Segment Start: Information provided
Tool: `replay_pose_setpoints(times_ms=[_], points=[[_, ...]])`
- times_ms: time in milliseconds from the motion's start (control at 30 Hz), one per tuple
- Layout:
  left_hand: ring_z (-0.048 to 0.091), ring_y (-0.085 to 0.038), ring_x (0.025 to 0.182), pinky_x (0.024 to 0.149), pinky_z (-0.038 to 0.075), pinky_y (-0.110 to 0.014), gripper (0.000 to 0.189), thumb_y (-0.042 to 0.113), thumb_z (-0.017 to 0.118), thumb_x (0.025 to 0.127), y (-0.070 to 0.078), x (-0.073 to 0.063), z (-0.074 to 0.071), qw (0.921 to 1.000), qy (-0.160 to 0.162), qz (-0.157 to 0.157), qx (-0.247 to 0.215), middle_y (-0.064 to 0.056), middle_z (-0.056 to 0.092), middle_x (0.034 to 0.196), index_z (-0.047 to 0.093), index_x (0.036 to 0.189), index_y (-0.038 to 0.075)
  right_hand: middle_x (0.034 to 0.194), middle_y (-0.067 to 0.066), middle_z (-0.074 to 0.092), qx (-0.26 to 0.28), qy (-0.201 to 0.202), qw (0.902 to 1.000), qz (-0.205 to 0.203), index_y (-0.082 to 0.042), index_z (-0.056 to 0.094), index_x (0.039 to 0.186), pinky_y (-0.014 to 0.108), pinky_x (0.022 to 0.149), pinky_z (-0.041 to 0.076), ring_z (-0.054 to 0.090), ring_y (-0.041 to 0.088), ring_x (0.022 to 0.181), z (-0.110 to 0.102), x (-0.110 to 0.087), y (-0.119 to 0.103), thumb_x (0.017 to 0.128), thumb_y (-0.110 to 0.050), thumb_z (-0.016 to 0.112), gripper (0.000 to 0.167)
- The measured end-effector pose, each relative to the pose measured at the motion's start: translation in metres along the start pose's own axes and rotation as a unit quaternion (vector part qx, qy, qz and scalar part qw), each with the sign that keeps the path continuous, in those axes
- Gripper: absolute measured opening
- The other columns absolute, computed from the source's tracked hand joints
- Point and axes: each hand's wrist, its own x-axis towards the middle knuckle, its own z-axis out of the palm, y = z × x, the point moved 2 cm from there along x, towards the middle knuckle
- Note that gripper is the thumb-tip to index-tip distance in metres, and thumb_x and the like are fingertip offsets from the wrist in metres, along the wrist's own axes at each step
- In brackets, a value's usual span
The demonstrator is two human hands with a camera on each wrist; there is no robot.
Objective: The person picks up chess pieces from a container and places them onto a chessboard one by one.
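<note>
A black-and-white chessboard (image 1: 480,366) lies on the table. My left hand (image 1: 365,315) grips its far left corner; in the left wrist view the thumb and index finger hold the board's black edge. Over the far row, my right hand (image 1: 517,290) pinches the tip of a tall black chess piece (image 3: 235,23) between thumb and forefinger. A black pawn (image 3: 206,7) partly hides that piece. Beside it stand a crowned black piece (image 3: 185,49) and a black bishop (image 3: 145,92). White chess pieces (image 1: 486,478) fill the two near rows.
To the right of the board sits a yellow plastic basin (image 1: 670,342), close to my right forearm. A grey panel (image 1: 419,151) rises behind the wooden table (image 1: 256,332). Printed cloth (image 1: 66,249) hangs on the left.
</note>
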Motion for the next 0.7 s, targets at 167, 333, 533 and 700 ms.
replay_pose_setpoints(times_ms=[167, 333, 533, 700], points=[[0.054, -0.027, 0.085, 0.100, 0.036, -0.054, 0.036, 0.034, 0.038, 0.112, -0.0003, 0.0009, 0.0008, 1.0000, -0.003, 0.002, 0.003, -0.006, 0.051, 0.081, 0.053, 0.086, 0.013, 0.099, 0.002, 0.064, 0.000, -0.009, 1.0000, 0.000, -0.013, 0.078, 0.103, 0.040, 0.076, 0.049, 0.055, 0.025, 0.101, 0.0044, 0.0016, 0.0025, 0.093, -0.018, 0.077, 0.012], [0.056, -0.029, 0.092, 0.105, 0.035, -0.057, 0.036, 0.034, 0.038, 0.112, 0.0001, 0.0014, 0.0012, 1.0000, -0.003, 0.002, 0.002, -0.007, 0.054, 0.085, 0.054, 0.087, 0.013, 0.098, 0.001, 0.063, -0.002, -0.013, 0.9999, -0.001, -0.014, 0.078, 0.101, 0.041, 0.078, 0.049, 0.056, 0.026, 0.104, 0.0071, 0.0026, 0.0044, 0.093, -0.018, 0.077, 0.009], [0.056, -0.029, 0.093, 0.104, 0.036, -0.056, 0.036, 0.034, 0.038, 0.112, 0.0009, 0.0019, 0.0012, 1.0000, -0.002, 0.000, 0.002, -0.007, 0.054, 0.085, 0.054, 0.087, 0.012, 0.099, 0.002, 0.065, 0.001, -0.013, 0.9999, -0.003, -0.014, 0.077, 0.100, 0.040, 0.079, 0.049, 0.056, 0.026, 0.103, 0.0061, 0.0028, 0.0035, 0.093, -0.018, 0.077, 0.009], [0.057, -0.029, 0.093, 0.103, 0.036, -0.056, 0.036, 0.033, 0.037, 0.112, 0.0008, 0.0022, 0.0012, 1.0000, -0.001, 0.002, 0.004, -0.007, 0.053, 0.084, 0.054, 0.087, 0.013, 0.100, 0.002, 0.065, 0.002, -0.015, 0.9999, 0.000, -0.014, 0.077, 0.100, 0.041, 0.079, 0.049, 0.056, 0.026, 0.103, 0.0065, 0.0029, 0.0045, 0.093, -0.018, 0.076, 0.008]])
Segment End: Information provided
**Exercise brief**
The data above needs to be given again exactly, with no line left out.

**Exercise output**
Tool: `replay_pose_setpoints(times_ms=[_], points=[[_, ...]])`
- times_ms: time in milliseconds from the motion's start (control at 30 Hz), one per tuple
- Layout:
  left_hand: ring_z (-0.048 to 0.091), ring_y (-0.085 to 0.038), ring_x (0.025 to 0.182), pinky_x (0.024 to 0.149), pinky_z (-0.038 to 0.075), pinky_y (-0.110 to 0.014), gripper (0.000 to 0.189), thumb_y (-0.042 to 0.113), thumb_z (-0.017 to 0.118), thumb_x (0.025 to 0.127), y (-0.070 to 0.078), x (-0.073 to 0.063), z (-0.074 to 0.071), qw (0.921 to 1.000), qy (-0.160 to 0.162), qz (-0.157 to 0.157), qx (-0.247 to 0.215), middle_y (-0.064 to 0.056), middle_z (-0.056 to 0.092), middle_x (0.034 to 0.196), index_z (-0.047 to 0.093), index_x (0.036 to 0.189), index_y (-0.038 to 0.075)
  right_hand: middle_x (0.034 to 0.194), middle_y (-0.067 to 0.066), middle_z (-0.074 to 0.092), qx (-0.26 to 0.28), qy (-0.201 to 0.202), qw (0.902 to 1.000), qz (-0.205 to 0.203), index_y (-0.082 to 0.042), index_z (-0.056 to 0.094), index_x (0.039 to 0.186), pinky_y (-0.014 to 0.108), pinky_x (0.022 to 0.149), pinky_z (-0.041 to 0.076), ring_z (-0.054 to 0.090), ring_y (-0.041 to 0.088), ring_x (0.022 to 0.181), z (-0.110 to 0.102), x (-0.110 to 0.087), y (-0.119 to 0.103), thumb_x (0.017 to 0.128), thumb_y (-0.110 to 0.050), thumb_z (-0.016 to 0.112), gripper (0.000 to 0.167)
- The measured end-effector pose, each relative to the pose measured at the motion's start: translation in metres along the start pose's own axes and rotation as a unit quaternion (vector part qx, qy, qz and scalar part qw), each with the sign that keeps the path continuous, in those axes
- Gripper: absolute measured opening
- The other columns absolute, computed from the source's tracked hand joints
- Point and axes: each hand's wrist, its own x-axis towards the middle knuckle, its own z-axis out of the palm, y = z × x, the point moved 2 cm from there along x, towards the middle knuckle
- Note that gripper is the thumb-tip to index-tip distance in metres, and thumb_x and the like are fingertip offsets from the wrist in metres, along the wrist's own axes at each step
- In brackets, a value's usual span
The demonstrator is two human hands with a camera on each wrist; there is no robot.
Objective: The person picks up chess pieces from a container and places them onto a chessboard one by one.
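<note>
A black-and-white chessboard (image 1: 480,366) lies on the table. My left hand (image 1: 365,315) grips its far left corner; in the left wrist view the thumb and index finger hold the board's black edge. Over the far row, my right hand (image 1: 517,290) pinches the tip of a tall black chess piece (image 3: 235,23) between thumb and forefinger. A black pawn (image 3: 206,7) partly hides that piece. Beside it stand a crowned black piece (image 3: 185,49) and a black bishop (image 3: 145,92). White chess pieces (image 1: 486,478) fill the two near rows.
To the right of the board sits a yellow plastic basin (image 1: 670,342), close to my right forearm. A grey panel (image 1: 419,151) rises behind the wooden table (image 1: 256,332). Printed cloth (image 1: 66,249) hangs on the left.
</note>
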Motion for the next 0.7 s, targets at 167, 333, 533 and 700 ms.
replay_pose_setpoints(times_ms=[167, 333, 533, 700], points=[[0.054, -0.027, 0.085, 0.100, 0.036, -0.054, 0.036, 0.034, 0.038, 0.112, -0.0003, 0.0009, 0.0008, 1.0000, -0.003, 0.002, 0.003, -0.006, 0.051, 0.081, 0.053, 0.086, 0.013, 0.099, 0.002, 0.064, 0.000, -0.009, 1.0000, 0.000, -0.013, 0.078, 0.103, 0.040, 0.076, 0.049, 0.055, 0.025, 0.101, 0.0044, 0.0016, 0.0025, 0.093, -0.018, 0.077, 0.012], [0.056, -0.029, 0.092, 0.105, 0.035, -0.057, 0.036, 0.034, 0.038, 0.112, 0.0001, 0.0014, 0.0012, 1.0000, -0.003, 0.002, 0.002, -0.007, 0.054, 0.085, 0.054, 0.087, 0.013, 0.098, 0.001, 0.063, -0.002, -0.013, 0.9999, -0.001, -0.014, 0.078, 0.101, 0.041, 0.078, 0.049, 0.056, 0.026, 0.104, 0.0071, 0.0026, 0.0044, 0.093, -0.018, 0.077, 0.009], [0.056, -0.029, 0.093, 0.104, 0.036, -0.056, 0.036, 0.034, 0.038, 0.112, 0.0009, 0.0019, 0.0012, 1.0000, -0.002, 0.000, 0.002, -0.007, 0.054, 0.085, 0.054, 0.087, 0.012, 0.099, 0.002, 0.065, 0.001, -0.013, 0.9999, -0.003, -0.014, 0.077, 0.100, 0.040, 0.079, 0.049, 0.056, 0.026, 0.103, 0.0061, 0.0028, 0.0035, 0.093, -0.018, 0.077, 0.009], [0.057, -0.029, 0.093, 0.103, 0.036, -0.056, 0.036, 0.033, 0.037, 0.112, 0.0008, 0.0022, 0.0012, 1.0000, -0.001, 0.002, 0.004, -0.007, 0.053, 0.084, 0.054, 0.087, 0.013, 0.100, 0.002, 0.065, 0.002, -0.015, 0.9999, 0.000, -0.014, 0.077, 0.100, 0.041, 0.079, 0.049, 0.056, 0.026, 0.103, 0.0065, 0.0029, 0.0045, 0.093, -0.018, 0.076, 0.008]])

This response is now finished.